A base de dados BrandZ contém dados de mais de 40 mil casos e cerca de um terço destes mostra marcas cujo “equity” não suporta a sua perceção de preço. “Mesmo na melhor situação, é claro que as marcas precisam de ter cuidado, quando confrontadas com o aumento dos preços. A análise da Nielsen mostra que o relativamente caro só diz respeito a uma parte da elasticidade de preço de uma marca. Tornar uma marca incomportável, num sentido absoluto, também reduzirá o volume de vendas”, acrescenta.

 

Respostas

Sob pressão inflacionista, existe uma grande variedade de respostas à disposição das empresas. A primeira é transformar a ameaça numa oportunidade de rever os produtos e portfólio, reduzindo SKUs ou linhas menos rentáveis e removendo funcionalidades que acrescentam mais custo do que o valor que entregam aos consumidores. “Isto pode permitir mover as perceções de preços mais em consonância com a realidade das perceções da marca”, sublinha Graham Staplehurst.

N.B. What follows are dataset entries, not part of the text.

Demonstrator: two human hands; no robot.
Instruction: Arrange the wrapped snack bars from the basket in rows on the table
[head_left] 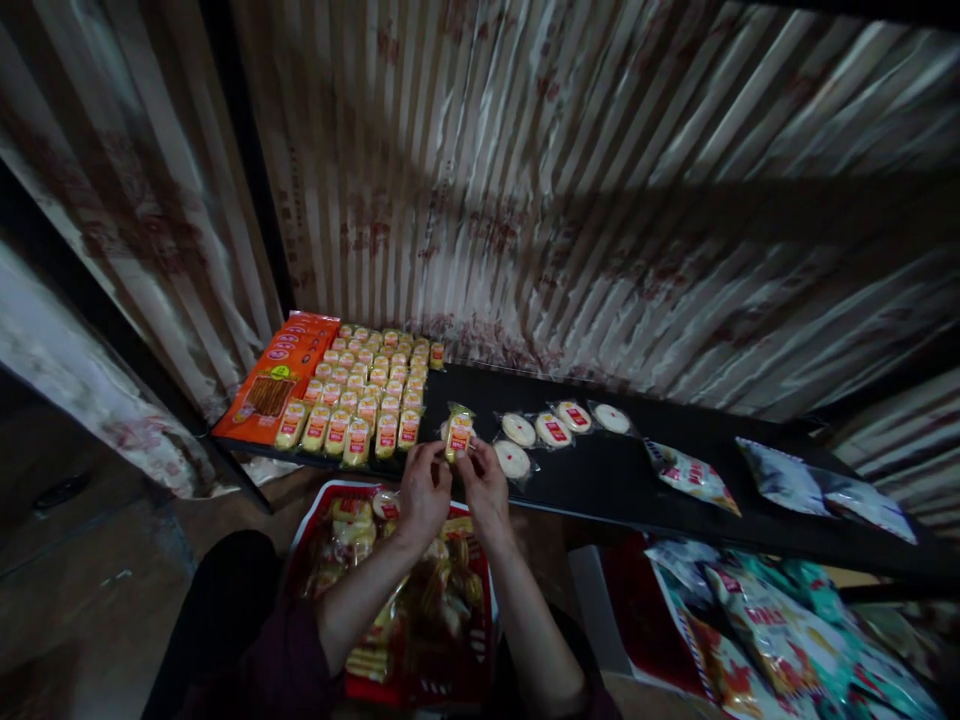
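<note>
My left hand (422, 487) and my right hand (484, 481) meet at the front edge of a black shelf (615, 475), both pinching one small yellow snack packet (458, 433) with a red label. Just left of it, several rows of the same yellow packets (365, 395) lie neatly side by side. To the right of my hands lie several round white cakes in clear wrappers (553, 430). Below my wrists sits a red bag (397, 590) full of more yellow packets.
An orange flat package (277, 378) lies at the shelf's left end. Larger printed snack bags (690, 475) and silvery bags (784, 478) lie on the right of the shelf. More colourful bags (772, 630) are piled lower right. A striped curtain (585, 200) hangs behind.
</note>
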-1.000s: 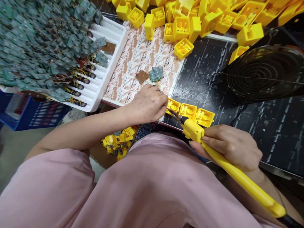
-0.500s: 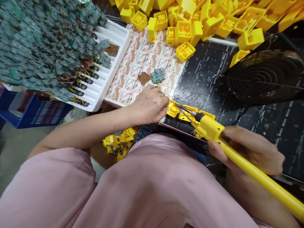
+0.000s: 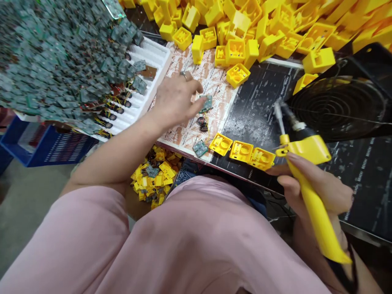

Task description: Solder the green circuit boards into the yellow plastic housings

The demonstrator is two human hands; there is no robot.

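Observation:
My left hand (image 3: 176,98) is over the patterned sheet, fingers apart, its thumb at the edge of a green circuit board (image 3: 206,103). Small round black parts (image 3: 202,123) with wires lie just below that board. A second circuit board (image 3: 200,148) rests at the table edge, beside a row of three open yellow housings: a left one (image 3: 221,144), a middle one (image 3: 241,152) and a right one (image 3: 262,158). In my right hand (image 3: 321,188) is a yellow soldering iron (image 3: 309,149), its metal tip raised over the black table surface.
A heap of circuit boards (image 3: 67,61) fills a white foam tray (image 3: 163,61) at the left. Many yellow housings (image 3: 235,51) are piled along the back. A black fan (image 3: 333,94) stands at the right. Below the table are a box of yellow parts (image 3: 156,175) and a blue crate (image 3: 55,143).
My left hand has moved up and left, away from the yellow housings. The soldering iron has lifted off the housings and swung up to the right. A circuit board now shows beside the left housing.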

Outras ações são mais específicas para situações individuais. A base de dados BrandZ revela mais dados ao segmentar as marcas em risco em três grupos: “commoditizadas” (laranja no diagrama acima), preço excessivo (vermelho) e margem em risco (“ensanduichadas entre os outros dois grupos). As marcas cujo preço está acima são, em média, as mais fortes destes três grupos. “Até agora, os consumidores pagaram o preço pedido por estas marcas, ainda que um pouco relutantes. Sobrestimam ter algo diferente, seja um desempenho superior, uma especialização ou outra qualidade que as outras marcas não têm. Os gestores devem apoiar zelosamente esta diferença para defender os preços e a ameaça potencial de alternativas das categorias adjacentes que satisfazem as mesmas necessidades”.

As marcas “commoditizadas”, por sua vez, têm muito menos flexibilidade e já dependem de promoções. Os consumidores compram e usam-nas, habitualmente, porque estão lá, indica a Kantar. “Tais marcas precisam de explorar esta habituação, maximizando a disponibilidade física: tornando-se fáceis de comprar pelo que, portanto, não vale a pena considerar alternativas. Indo mais longe, pode haver uma oportunidade de reposicioná-los como marcas democráticas, para todos, mesmo que não sejam as mais baratas”, defende Graham Staplehurst.

As marcas cujas margens estão em risco podem ter o trabalho mais difícil. Falta-lhes o reservatório de associações positiva,s na mente dos consumidores, que lhes possam lembrar os seus benefícios e os dados mostram que correm o maior risco de perder os seus atuais compradores. “Podem faltar-lhes liderança, propósito ou personalidade, mas, no geral, falta-lhes uma relação com o consumidor que as distinga e são facilmente substituídas”.

 

Comunicação

A comunicação com os consumidores é a chave, diz a Kantar. Com o aumento dos custos de produção, muitas empresas, historicamente, reduzem os gastos de marketing. “Estas marcas têm sofrido mais profundamente e por mais tempo do que as que, corajosamente, os mantiveram. A comunicação, neste momento, precisa de empatia, mais do que uma ênfase racional no preço ou nos benefícios”, assegura Graham Staplehurst. “Certifique-se de que a sua marca tem voz e usa-a para tranquilizar, para criar empatia e mostrar preocupação. Se os preços tiverem de aumentar, sejam abertos e transparentes, expliquem como o estão a fazer e porquê. Acima de tudo, continue a construir memórias consistentes da sua marca através das suas ações, das suas palavras e do seu tom”, conclui.